> Work item
Exactly as shown below, retype every line of the data.

> Dataset content

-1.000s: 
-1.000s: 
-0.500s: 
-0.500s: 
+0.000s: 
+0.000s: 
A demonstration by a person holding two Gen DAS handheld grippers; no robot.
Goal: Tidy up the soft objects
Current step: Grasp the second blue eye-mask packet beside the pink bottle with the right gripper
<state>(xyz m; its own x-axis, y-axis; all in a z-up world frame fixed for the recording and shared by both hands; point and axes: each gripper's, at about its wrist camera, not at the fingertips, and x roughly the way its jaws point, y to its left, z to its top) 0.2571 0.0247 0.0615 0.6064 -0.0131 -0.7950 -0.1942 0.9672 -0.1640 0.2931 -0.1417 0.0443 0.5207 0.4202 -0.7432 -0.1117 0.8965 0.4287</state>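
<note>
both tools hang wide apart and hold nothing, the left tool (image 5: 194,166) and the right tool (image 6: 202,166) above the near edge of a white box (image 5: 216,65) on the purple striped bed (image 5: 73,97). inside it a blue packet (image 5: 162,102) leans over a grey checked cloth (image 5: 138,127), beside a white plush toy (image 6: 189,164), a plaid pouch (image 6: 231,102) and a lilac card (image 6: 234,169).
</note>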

> Solution
-1.000s: 
-1.000s: 
-0.500s: 
-0.500s: 
+0.000s: 
+0.000s: 
A demonstration by a person holding two Gen DAS handheld grippers; no robot.
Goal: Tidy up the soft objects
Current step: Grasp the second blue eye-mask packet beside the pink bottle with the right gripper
<state>(xyz m; its own x-axis, y-axis; all in a z-up world frame fixed for the recording and shared by both hands; point and axes: each gripper's, at about its wrist camera, not at the fingertips, and x roughly the way its jaws point, y to its left, z to its top) 0.2571 0.0247 0.0615 0.6064 -0.0131 -0.7950 -0.1942 0.9672 -0.1640 0.2931 -0.1417 0.0443 0.5207 0.4202 -0.7432 -0.1117 0.8965 0.4287</state>
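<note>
both tools hang wide apart and hold nothing, the left tool (image 5: 194,166) and the right tool (image 6: 202,166) above the near edge of a white box (image 5: 216,65) on the purple striped bed (image 5: 73,97). inside it a blue packet (image 5: 162,102) leans over a grey checked cloth (image 5: 138,127), beside a white plush toy (image 6: 189,164), a plaid pouch (image 6: 231,102) and a lilac card (image 6: 234,169).
</note>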

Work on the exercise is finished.